2. Kabinet Sukiman (April 1951 – Februari 1952)


Kabinet Sukiman merupakan koalisi antara Masyumi dengan PNI (Partai Nasional
Indonesia). Beberapa gangguan keamanan muncul saat pada masa kabinet Sukiman.
Contohnya seperti pemberontakan DI/TII di beberapa wilayah di Indonesia, dan RMS
(Republik Maluku Selatan).

Kabinet Sukiman kemudian jatuh karena penandatanganan Mutual Security Act (MSA).
Perjanjian ini berisi kerjasama keamanan dan ekonomi yang dianggap lebih condong ke
pihak Blok Barat.

3. Kabinet Wilopo (April 1952 – Juni 1952)


Kabinet Wilopo didukung oleh partai PNI, Masyumi, dan PSI. Peristiwa penting yang
terjadi semasa pemerintahannya adalah terjadi peristiwa 17 Oktober 1952 yaitu
tuntutan rakyat yang didukung oleh Angkatan Darat yang dipimpin oleh Nasution, agar
DPR sementara dibubarkan diganti dengan parlemen baru.

Sedangkan peristiwa Tanjung Morawa di Sumatera Timur mencakup persoalan


perkebunan asaing di Tanjung Morawa. Peristiwa Tanjung Morawa merupakan salah satu
penyebab jatuhnya Kabinet Wilopo.

4. Kabinet Ali Sastroamijoyo I (Tanggal 31 Juli 1953 s.d. 24 Juli 1955)


Kabinet ini merupakan koalisi antara partai PNI dan PIR (Partai Indonesia Raya). Kabinet
Ali I dikenal dengan nama Kabinet Ali Wongso (Ali Sastroamijoyo dan Wongsonegoro).
Contoh prestasi yang berhasil dicapai oleh Kabinet Ali I adalah terlaksannya KAA
(Konferensi Asia Afrika) pada tanggal 18 hingga 24 April. Kabinet ini kemudian jatuh
karena masalah pergantian Pimpinan Angkatan Darat (Peristiwa 27 Juni 1945).

5. Kabinet Burhanudin Harahap (Tanggal 12 Agustus 1955 s.d. 3 Maret 1956)
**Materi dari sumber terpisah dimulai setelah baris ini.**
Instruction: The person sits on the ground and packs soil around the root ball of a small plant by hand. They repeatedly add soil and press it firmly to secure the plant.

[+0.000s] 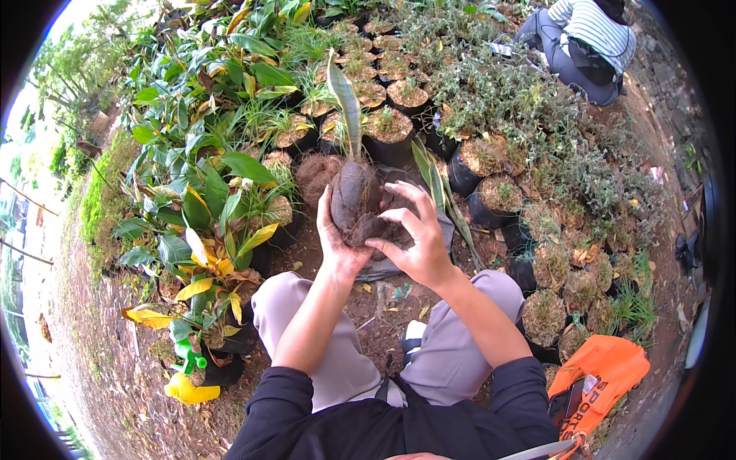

Kabinet ini dipimpin oleh Burhanudin Harahap dengan partai inti dari Masyumi. Program
kerja utama kabinet ini adalah perjuangan pengembalian Irian Barat. Penyelenggaraan
pemilu pertama pada tahun 1955 adalah salah satu pencapaian/keberhasilan yang diraih
oleh kabinet Burhanudin Harahap. Kemudian karena terjadi beberapa mutasi di
kementerian, maka pada tanggal 3 Maret 1956 Burhanudin Harahap menyerahkan
mandatnya.

6. Kabinet Ali Sastroamijoyo II (Maret 1956 s.d. Maret 1957)


Program kerja kabinet ini Ali II disebut dengan Rencana Lima Tahun. Program ini
memuat masalah jangka panjang, misalnya perjuangan pengembalian Irian Barat.
Kemudian kabinet Ali II jatuh karena munculnya semangat anti Cina dan kekacauan di
daerah-daerah sehingga menyebabkan kabinet goyah, akhirnya pada bulan Maret 1957
Ali Sastroamijoyo kembali menyerahkan mandatnya.

7. Kabinet Djuanda (Maret 1957 – April 1957)


Sama seperti Kabinet Natsir, Kabinet Djuanda juga sering disebut Zaken Kabinet, karena
para menterinya merupakan ahli di bidangnya masing-masing. Tugas utama kabinet
Djuanda adalah membebaskan Irian Barat dan memperbaiki keadaan ekonomi dan
keuangan yang saat itu sedang buruk/kacau.

Prestasi atau keberhasilan yang diraih Kabinet Djuanda adalah berhasil menetapkan
batas wilayah Indonesia menjadi 12 mil laut. Ketetapan ini dikenal sebagai Deklarasi
Djuanda. Selain itu, pada saat Presiden Soekarno mengeluarkan Dekrit Presiden 5 Juli
1959, kabinet ini menjadi domisionernya.